Here are some of the recent efforts we are most proud of since we signed the CEO Action, a written commitment to advance diversity and inclusion in the workplace:
Since rolling out the ERGs nine months ago, 20 percent of the Ally workforce (about 1,700 people) have chosen to join. I think that number speaks volumes about the willingness of individuals to connect, share and learn from others when given the opportunity to do so. In this short time, we’re also seeing incredible impact internally and externally. The groups have empowered individuals to celebrate differences and connect with their broader communities through planned volunteer events where they’ve contributed more than 1,225 hours of time. They have also assisted us with developing a more robust and diverse recruiting pipeline.

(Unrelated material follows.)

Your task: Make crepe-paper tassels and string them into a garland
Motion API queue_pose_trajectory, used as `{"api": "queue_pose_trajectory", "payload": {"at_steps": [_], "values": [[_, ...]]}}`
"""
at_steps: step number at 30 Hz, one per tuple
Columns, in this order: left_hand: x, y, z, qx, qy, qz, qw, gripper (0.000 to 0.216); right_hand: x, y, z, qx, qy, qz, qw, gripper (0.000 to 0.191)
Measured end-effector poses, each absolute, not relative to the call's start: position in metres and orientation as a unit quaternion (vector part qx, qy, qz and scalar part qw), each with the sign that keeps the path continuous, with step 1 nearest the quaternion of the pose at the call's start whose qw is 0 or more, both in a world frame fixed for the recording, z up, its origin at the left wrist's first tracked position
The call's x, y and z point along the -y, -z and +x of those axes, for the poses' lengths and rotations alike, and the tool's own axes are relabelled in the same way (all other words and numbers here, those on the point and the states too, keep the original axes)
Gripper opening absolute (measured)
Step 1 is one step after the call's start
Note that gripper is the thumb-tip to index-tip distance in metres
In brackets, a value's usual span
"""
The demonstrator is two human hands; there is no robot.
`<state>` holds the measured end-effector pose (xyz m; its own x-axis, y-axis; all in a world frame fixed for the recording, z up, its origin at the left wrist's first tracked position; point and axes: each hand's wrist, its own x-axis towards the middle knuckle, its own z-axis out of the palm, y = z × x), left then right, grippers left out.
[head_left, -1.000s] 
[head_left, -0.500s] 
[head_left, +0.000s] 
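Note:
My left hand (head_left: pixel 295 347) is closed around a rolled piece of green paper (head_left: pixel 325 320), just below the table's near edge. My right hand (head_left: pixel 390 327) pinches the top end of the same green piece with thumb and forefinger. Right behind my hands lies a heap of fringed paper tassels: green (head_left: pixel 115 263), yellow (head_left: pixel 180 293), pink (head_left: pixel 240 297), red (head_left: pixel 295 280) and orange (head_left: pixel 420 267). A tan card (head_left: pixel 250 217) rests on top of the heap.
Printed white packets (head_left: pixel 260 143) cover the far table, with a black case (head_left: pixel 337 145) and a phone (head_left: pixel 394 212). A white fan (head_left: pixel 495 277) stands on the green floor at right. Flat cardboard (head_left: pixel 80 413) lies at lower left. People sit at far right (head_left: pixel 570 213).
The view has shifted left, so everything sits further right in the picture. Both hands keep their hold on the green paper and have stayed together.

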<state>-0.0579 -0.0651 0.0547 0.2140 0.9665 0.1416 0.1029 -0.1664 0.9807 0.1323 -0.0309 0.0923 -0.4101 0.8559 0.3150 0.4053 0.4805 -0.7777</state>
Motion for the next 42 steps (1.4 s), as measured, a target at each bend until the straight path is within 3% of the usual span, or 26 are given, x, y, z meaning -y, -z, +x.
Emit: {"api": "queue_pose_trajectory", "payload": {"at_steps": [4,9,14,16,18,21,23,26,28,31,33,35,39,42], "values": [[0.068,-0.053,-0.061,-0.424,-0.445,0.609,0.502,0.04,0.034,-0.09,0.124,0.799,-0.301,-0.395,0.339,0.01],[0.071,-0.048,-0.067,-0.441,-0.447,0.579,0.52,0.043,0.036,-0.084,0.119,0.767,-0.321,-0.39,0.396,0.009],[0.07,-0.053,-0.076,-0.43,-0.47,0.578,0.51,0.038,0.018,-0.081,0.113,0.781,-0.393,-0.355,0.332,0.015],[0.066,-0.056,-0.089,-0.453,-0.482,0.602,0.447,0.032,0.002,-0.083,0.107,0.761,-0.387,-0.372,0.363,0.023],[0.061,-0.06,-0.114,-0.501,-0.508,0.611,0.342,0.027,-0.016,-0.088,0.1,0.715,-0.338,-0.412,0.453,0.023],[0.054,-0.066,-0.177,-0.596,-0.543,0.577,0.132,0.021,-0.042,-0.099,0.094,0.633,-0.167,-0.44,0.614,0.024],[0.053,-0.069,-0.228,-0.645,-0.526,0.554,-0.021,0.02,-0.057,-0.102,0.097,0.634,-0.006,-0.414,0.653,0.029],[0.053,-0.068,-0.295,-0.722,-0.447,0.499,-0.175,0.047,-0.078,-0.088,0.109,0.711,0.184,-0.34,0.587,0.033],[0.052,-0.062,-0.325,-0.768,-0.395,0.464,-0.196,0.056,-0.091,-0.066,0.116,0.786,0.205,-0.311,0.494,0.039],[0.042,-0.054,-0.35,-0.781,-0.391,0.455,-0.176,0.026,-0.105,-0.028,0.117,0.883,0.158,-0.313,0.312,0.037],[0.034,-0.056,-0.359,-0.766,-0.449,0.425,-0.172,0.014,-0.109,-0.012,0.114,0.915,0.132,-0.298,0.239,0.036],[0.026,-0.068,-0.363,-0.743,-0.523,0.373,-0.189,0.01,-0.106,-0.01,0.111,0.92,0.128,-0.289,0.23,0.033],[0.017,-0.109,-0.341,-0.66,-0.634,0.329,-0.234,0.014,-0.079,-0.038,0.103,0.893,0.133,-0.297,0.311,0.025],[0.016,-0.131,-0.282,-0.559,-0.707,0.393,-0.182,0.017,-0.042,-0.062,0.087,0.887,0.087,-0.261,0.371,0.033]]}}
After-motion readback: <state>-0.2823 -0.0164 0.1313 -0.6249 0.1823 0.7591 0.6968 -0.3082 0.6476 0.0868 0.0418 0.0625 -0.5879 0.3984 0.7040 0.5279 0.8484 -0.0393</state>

We have also started to see better collaboration, more innovation and higher levels of engagement throughout the company. As the groups have become more vocal, we’ve started to seek their input to guide key business decisions, which has resulted in better ideas and unique solutions to challenges. We’re pushing the envelope in new ways ― both in terms of our products and services and in our approach to internal issues and challenges ― because we’re better grounded when we have different perspectives. Through continued listening and learning, we’re making a real effort to connect with every employee – professionally and personally.
However, I know we still have more work to do. We all do. Advancing diversity and inclusion throughout the workplace cannot just be a one-time initiative; it needs to be a fundamental part of how we conduct business. I’m proud of the steps we’ve taken in the past year and excited to continue our journey to support diversity and inclusion at Ally. In the months and years ahead, we will continue to make the changes needed to ensure that all employees can be who they truly are at work and feel confident that they will be valued and supported.
Recently, one of our employees shared with me that, through participation in an Ally ERG, he had been able to identify as LGBTQ in the workplace for the first time in his life. For him, the ability to be open and honest about himself with others in his daily interactions and to be accepted and respected for who he is, was life changing. I was deeply touched and honored to have been a part of his experience. I was also proud to know that Ally is helping steward a broader movement toward needed changes in our society.
As business leaders, we must recognize that we are an integral part of our communities, and this feedback from individuals at our company has truly changed the way I lead and the way I see and accept other viewpoints that are different from mine. In many ways, celebrating individual differences and supporting our people at work are incremental but important steps toward changes that will make our companies, our communities and our society stronger.